Las chicas cantaban y disfrutaban el momento. Sin muchas más variantes transcurrieron las tres horas de la fiesta. Volvieron satisfechas al hogar.

Después de una semana, chupaban.
Una tarde, días después de la fiesta, el hombre las visitó de nuevo. Ellas estaban en un lado, hablando y chupando un líquido del vaso. Las miró, sonrió y les dijo: “esta vez será más oscuro”.
—Señor, no queremos esa oscuridad —sostuvo Amira con vehemencia.
—¡No la queremos! —ratificó Ana. El hombre no respondía, pero tampoco sonreía.
—Ahora estamos en otro camino —agregó Amira—, queremos tener la mente pura, la mente pura; y queremos ser felices, y vivir por el Señor Dios.
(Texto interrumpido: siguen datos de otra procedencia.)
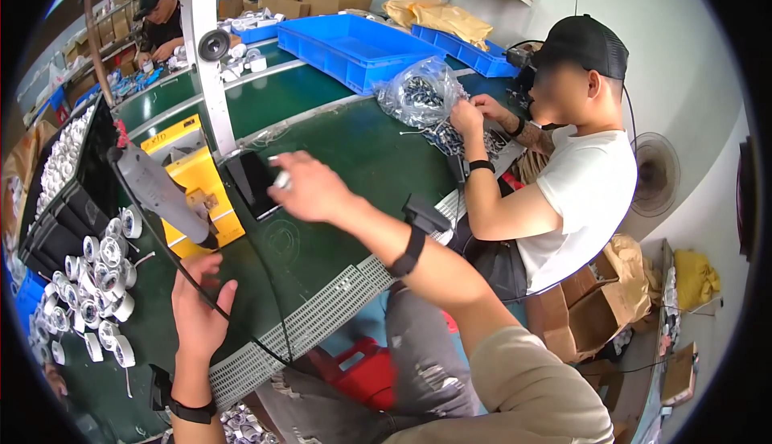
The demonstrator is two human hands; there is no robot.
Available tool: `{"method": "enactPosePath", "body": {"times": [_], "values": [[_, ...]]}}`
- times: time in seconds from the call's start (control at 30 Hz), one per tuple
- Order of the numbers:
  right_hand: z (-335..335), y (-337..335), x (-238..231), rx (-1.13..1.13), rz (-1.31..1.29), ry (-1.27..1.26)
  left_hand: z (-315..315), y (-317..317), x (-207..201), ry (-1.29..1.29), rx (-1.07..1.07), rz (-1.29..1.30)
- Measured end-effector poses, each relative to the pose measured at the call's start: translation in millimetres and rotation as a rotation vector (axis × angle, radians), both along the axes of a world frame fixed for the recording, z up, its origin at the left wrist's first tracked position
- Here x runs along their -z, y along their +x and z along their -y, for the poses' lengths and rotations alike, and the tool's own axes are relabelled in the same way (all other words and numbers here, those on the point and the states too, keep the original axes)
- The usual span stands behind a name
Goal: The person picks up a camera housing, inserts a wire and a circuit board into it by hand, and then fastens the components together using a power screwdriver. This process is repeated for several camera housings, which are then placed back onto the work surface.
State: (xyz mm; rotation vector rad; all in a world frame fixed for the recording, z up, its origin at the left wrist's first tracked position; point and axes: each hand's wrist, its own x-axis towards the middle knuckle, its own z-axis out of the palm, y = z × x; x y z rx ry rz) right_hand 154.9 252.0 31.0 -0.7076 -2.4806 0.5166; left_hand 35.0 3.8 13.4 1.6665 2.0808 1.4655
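Observation:
My left hand [201,307] is just below the tip of a grey electric screwdriver [165,195], thumb and fingers apart, nothing seen in it. The screwdriver hangs tilted in front of a yellow fixture [211,185], which has a small part in its recess. A black cable crosses in front of my left hand. To the right, my right hand [315,191] pinches a small white part [281,180], mostly covered by the fingers. Beneath that hand lies a flat black rectangular object [252,183] beside the fixture.
Many white round parts [100,275] with wires are heaped at the left, beside a black bin [68,195] of white pieces. Blue trays [354,50] stand across the green table [346,154]. A co-worker [583,178] at the right handles a clear bag [422,90] of metal parts.

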Motion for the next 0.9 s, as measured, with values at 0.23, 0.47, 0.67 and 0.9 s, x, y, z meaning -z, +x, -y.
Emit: {"method": "enactPosePath", "body": {"times": [0.23, 0.47, 0.67, 0.9], "values": [[118, -26, -9, -0.547, -0.39, -0.088, -7, -1, 10, 0.262, -0.069, -0.19], [111, -53, 5, -0.823, -0.62, -0.147, 8, -1, 6, 0.24, -0.146, 0.108], [89, -46, 24, -0.789, -0.337, -0.736, 15, -1, 4, 0.083, -0.23, -0.259], [90, -60, 31, -1.012, -0.281, -0.805, 34, 6, -25, -0.059, -0.204, -0.353]]}}
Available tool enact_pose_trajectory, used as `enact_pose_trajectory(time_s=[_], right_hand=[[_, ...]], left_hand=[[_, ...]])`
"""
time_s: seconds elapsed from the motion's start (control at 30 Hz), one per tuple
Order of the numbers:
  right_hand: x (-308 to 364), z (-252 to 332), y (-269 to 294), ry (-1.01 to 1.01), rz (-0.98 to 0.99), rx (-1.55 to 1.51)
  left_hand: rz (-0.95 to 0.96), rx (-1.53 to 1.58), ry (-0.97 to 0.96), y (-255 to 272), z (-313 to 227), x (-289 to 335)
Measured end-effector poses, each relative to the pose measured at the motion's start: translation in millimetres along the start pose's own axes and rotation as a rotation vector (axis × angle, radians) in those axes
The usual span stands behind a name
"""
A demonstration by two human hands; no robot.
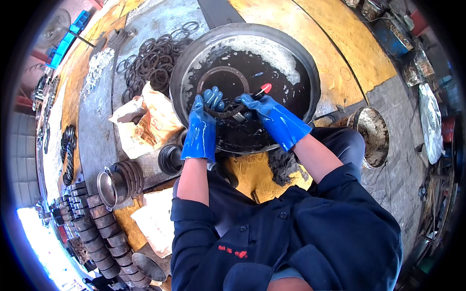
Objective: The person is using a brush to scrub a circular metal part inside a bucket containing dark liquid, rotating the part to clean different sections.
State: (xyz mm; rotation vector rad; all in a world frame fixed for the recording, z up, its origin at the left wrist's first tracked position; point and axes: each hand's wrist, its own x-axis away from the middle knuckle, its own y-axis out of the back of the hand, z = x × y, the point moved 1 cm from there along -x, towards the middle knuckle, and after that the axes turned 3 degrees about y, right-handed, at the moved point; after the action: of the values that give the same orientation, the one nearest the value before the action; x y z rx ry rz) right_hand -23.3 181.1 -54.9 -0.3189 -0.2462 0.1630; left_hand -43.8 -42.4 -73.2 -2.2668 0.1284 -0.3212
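Note:
Both my hands wear blue rubber gloves, wet in places, and work over a wide round black basin [310, 82] of dark liquid with pale foam. A dark ring [224, 69] is tilted up above the liquid. My left hand [201, 123] is closed round the ring's near left side, fingertips curled through its middle. My right hand [274, 119] is closed at the ring's near right side, round a slim tool with a red end [265, 88]. A shiny metal band shows below the ring, by the right fingers; the tool's working end is hidden.
Left of the basin lies a heap of dark rings [155, 60], with an orange and white bag [153, 123] nearer me. Stacked metal rings [121, 182] and dark cylinders [104, 228] stand lower left. A dirty bucket [371, 138] stands right of my knee.

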Motion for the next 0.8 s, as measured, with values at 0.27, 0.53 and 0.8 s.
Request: enact_pose_trajectory(time_s=[0.27,0.53,0.8], right_hand=[[8,49,11,0.48,0.018,1.377],[-14,28,21,0.518,0.028,1.426],[-21,30,17,0.121,0.07,0.95]], left_hand=[[-0.061,-1.765,-0.822,-65,-34,21],[0.063,-1.86,-0.113,-53,-27,31],[-0.22,-1.693,-0.269,-43,-36,38]])
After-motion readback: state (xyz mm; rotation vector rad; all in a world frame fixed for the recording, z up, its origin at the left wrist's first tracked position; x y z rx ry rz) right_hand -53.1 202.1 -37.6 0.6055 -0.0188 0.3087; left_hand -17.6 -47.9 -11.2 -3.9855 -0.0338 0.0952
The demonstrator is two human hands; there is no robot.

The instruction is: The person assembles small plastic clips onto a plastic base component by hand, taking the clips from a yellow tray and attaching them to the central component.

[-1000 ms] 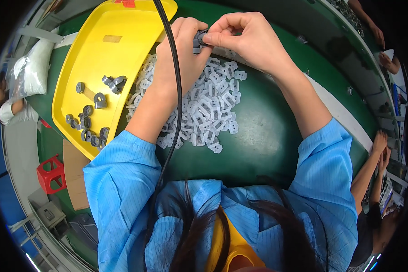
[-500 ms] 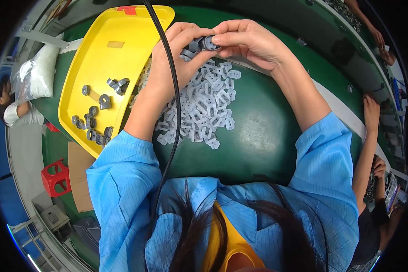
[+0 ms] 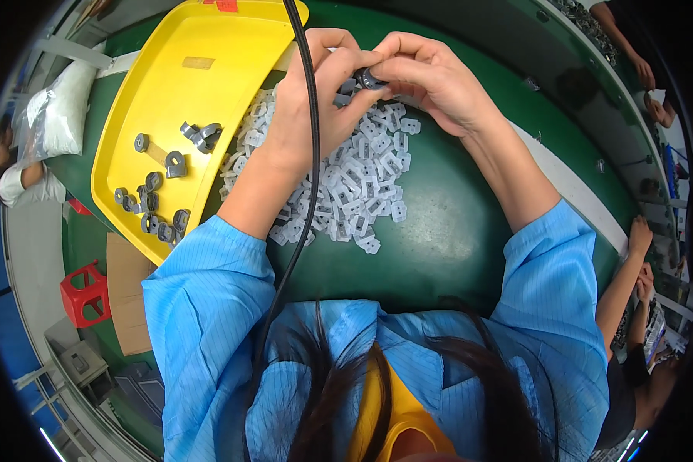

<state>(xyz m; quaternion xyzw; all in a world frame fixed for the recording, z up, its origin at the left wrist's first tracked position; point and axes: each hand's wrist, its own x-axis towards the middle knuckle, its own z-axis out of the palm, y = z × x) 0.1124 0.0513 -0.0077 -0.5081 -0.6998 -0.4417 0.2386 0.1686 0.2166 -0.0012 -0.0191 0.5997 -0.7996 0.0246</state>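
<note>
Both my hands meet above a heap of small translucent white plastic pieces (image 3: 362, 192). A dark grey round plastic part (image 3: 370, 79) sits between them. My left hand (image 3: 319, 96) is closed, with thumb and fingers around grey plastic parts that its fingers partly hide. My right hand (image 3: 431, 81) pinches the round part between thumb and fingertips. To the left, a yellow tray (image 3: 184, 92) holds several similar dark grey parts (image 3: 175, 164), most of them near its lower end.
A black cable (image 3: 313, 154) hangs down across my left forearm. The green table (image 3: 446, 239) lies under the heap. A full plastic bag (image 3: 57, 123) and a red stool (image 3: 85, 294) are at the left. Co-workers' arms (image 3: 627, 269) show at the right.
The round part has tilted between my hands, and its face shows less than before. The whole view has shifted slightly. A co-worker's hand at the right has moved down.
</note>
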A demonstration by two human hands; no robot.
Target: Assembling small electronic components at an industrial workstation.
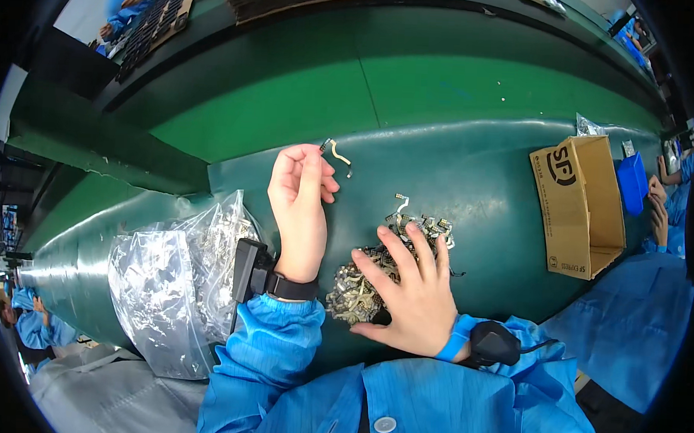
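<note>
My left hand (300,195) is raised over the green mat, thumb and fingertips pinched on a small flex cable (337,152). The cable has a dark connector end at my fingers and a pale, curved ribbon hanging free to the right. My right hand (417,297) lies with fingers spread over a pile of similar flex cables (349,292), touching its right side. Part of the pile is hidden beneath that hand. One pale cable (400,205) sticks out at the pile's far edge.
Left of my left wrist lies a clear plastic bag (162,293) with more small parts inside. An open cardboard box (558,210) stands at the right, beside a blue bin (632,183). A green partition (102,144) rises at the left. Other people in blue work nearby.
</note>
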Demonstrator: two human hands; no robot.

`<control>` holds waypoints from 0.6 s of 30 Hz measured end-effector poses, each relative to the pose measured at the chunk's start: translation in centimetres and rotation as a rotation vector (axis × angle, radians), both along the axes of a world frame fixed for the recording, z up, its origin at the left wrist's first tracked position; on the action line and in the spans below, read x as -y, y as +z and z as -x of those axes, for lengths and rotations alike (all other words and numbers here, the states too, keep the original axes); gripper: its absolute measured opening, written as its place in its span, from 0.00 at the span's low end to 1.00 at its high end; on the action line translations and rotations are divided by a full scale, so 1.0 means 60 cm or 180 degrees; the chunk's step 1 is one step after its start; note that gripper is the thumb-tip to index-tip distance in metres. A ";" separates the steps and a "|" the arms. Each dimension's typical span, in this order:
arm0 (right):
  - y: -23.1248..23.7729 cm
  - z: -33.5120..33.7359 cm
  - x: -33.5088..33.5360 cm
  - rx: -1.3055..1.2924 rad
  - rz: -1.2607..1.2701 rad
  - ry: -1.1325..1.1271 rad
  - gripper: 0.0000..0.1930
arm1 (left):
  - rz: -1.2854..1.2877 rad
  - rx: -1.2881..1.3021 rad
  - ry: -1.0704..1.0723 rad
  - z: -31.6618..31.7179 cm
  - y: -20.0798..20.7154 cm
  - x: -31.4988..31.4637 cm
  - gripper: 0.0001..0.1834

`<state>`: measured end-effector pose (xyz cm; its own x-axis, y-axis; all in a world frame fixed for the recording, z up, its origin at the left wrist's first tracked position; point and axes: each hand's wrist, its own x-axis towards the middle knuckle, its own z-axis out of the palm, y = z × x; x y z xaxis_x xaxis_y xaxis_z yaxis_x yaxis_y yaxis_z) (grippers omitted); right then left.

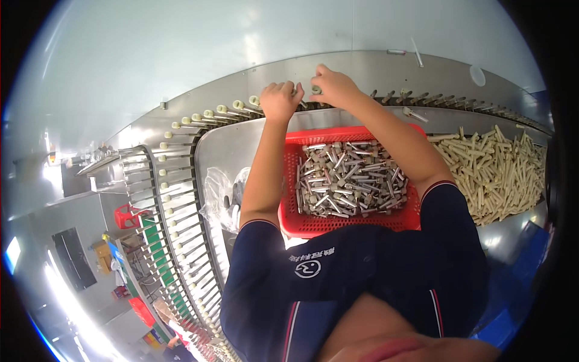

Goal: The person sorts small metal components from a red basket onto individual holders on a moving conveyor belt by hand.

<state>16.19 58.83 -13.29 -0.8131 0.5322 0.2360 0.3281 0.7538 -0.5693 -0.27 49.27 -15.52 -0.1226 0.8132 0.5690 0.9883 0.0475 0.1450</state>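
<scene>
Both my arms reach forward over a red basket to a curved row of metal spindles. My left hand (279, 101) is closed at the row, its fingertips by a thin metal shaft; what they grip is mostly hidden. Just to its right, my right hand (335, 87) pinches a small grey-green round piece (316, 90) between thumb and fingers. Left of my hands, the spindles carry pale round-ended pieces (208, 113). On the right, dark spindles (431, 98) stand without such pale ends. The red basket (289, 224) holds many silver rods with grey-beige blocky ends (350, 181).
A heap of cream-coloured sticks (497, 172) lies on the metal tray at right. Clear plastic bags (220, 196) lie left of the basket. The spindle conveyor (181, 223) bends down the left side. A loose silver rod (415, 114) lies near the row; a red stool (128, 216) stands farther off.
</scene>
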 end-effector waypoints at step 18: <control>-0.014 -0.212 0.140 0.0827 0.0515 0.0487 0.50 | 0.1177 0.1971 0.0057 -0.111 -0.051 0.232 0.19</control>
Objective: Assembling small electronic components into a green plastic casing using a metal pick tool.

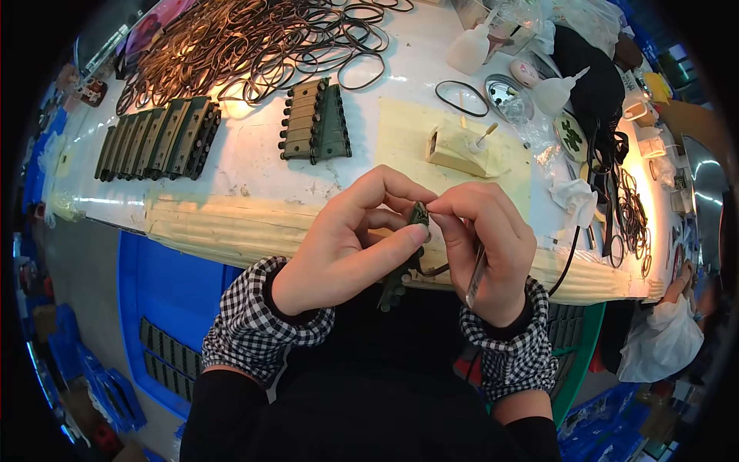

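Note:
My left hand (pixel 350 250) is closed round a narrow dark green molded strip (pixel 394 286) with knobs along its edge. The strip stands tilted in front of my chest, its upper end between thumb and fingers. At that upper end my right hand (pixel 493 242) pinches with thumb and forefinger; whatever tiny piece is between them is too small to make out. A slim silver tool (pixel 476 279), which looks like tweezers, is tucked in the right palm and points downward. A thin dark band (pixel 437 271) shows between the hands, partly hidden by the fingers.
Rows of similar green strips (pixel 154 142) and a smaller group (pixel 314 123) stand on the white table. Behind them lies a heap of dark bands (pixel 231 46). A cream block with a stick (pixel 462 150) and white squeeze bottles (pixel 469 50) are beyond my right hand. A blue bin (pixel 165 269) sits below left.

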Available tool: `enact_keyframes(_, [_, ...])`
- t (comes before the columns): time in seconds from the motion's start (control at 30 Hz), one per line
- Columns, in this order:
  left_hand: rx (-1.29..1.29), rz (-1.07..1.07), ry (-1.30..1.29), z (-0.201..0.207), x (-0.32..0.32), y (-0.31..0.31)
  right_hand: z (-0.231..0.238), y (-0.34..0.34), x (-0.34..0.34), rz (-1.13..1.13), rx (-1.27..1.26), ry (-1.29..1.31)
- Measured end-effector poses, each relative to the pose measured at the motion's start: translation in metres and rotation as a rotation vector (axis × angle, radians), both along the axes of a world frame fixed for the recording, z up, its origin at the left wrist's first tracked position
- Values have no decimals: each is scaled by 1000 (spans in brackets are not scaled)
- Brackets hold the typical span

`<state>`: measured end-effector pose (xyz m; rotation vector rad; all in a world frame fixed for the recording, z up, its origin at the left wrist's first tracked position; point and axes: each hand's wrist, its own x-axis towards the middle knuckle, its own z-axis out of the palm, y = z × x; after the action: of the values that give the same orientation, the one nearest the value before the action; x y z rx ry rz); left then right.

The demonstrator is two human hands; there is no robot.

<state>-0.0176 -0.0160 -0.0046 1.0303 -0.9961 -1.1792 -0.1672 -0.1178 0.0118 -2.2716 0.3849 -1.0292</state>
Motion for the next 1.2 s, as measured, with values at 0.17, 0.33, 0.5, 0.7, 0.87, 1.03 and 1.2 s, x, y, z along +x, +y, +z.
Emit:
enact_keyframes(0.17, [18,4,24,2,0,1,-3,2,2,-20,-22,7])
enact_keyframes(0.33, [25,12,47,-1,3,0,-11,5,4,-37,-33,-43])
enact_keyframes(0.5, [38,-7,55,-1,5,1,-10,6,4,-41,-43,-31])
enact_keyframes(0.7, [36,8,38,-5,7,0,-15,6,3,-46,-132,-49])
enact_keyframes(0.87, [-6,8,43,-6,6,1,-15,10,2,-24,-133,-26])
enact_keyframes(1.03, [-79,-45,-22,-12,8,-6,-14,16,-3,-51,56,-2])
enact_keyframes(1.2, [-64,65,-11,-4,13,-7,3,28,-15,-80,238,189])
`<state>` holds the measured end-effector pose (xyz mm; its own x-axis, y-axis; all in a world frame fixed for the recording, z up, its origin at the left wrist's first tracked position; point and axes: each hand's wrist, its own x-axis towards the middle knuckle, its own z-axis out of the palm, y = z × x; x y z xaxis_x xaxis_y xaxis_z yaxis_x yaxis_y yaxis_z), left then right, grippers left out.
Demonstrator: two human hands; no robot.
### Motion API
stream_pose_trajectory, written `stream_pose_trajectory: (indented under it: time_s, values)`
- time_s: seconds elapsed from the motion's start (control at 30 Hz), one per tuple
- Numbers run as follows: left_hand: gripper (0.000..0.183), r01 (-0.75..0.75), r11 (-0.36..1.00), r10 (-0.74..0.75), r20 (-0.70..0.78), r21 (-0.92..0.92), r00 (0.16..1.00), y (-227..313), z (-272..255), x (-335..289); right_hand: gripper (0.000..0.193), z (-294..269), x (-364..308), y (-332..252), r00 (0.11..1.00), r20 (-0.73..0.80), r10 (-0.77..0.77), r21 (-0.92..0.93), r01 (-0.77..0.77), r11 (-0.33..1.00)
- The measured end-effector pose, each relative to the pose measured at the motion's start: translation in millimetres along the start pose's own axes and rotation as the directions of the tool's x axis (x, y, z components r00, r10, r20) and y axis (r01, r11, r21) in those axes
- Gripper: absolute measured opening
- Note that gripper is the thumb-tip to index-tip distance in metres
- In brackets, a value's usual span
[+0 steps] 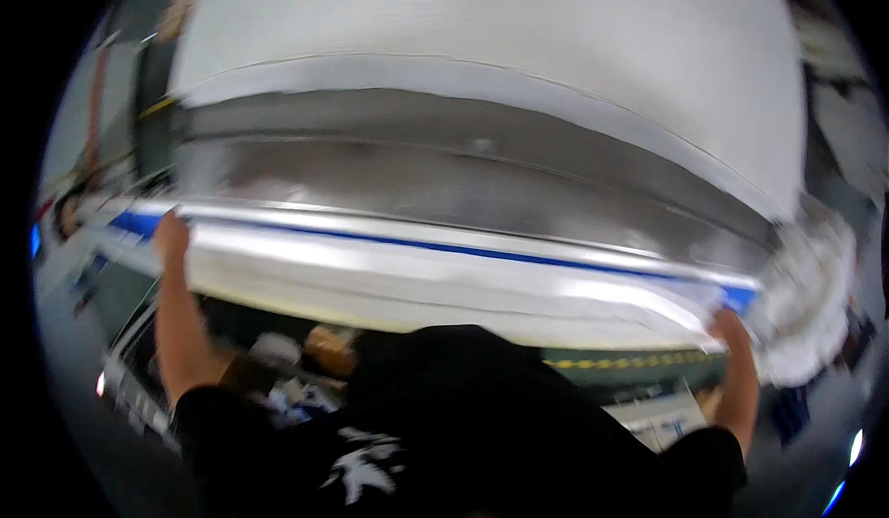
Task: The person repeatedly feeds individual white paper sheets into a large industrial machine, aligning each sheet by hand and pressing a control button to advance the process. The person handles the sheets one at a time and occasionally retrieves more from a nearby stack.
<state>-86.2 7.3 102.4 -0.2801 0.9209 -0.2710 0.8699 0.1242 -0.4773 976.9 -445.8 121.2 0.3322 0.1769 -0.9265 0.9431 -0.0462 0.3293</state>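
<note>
A white sheet stretches across in front of me, its near part hanging toward my body. My left hand is closed on the sheet's left edge, beside the blue strip. At the right end, my right hand grips the sheet's corner, just below the end of the same strip. Both hands are somewhat blurred, so the separate fingers hardly show. The strip runs along a shiny metal bar between the hands. Beyond the bar lies a grey metal surface.
A broad white fabric covers the far side, its hemmed edge bordering the grey metal. Crumpled white material bulges beyond my right hand. Below the sheet, a yellow-marked strip and a wire frame with mixed items show near my body.
</note>
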Motion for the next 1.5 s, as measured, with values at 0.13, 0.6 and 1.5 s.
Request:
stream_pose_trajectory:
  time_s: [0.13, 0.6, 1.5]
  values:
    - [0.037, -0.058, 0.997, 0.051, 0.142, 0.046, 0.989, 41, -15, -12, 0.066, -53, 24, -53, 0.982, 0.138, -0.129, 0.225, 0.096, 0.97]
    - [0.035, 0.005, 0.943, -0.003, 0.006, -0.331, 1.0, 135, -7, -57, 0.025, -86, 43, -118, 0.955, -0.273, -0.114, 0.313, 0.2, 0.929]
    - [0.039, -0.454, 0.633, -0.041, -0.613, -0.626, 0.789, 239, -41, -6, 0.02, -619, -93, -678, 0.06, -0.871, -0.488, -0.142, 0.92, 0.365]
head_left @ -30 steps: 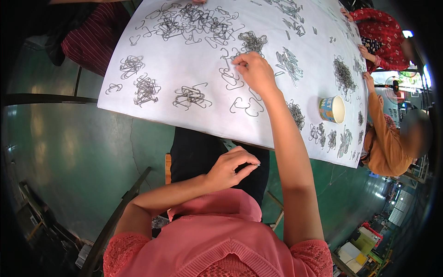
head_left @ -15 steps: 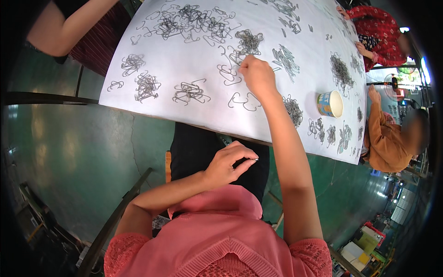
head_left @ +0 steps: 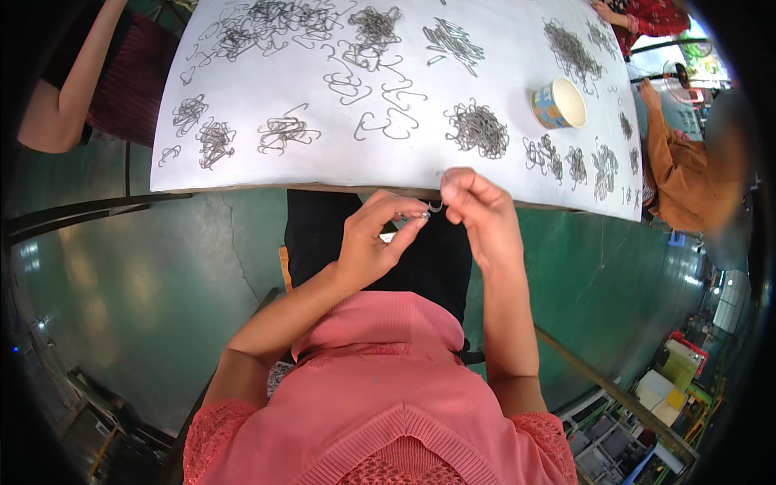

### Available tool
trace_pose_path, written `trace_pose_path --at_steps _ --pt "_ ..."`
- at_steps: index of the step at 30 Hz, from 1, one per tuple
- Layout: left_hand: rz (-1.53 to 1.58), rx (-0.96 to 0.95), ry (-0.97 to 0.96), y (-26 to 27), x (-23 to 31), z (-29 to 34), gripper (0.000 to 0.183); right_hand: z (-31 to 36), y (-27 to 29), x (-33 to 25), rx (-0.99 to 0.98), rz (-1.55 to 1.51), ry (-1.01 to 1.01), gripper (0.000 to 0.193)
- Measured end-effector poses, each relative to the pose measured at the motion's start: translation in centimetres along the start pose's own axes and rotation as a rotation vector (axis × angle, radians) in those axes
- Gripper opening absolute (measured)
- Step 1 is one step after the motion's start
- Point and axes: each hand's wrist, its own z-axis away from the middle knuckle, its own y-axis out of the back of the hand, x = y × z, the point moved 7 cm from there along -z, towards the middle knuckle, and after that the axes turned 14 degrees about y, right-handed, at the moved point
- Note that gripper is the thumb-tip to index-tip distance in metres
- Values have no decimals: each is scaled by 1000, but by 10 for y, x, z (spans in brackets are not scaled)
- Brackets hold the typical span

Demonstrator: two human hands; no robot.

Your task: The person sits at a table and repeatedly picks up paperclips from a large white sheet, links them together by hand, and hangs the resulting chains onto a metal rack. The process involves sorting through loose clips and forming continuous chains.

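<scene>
Just off the near edge of the white-covered table, my two hands meet above my lap. Between thumb and fingers my left hand pinches a small metal piece, mostly hidden by the fingertips. My right hand is closed in a pinch on a thin, curved wire hook, whose bent end comes close to the left fingertips. Whether the two metal parts touch, I cannot tell. A few loose wire hooks lie on the table beyond my hands, beside a dense pile of hooks.
A printed paper cup stands right of the pile. More heaps of hooks and a cluster of short metal strips are spread farther back. A co-worker's arm is at the left; a person in a brown top sits at the right.
My right hand has come back from the hooks on the table to my left hand, bringing a wire hook. My left hand has risen slightly. The view has shifted, so the table sits higher.
</scene>
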Motion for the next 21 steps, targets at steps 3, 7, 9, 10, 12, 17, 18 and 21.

Igual gracias.
—Entonces me voy, ¡agídneb sal soid! —respondió el hombre, sonrió fuerte y desapareció.

Las chicas remendaron sus viejas faltas y empezaron a vestirse distinto a los pesados. No se burlaron más de nadie ni dañaron nada; y más aún, cuando un dinero les sobraba, daban a un pobre y lo besaban. Ese fue el cambio en ellas.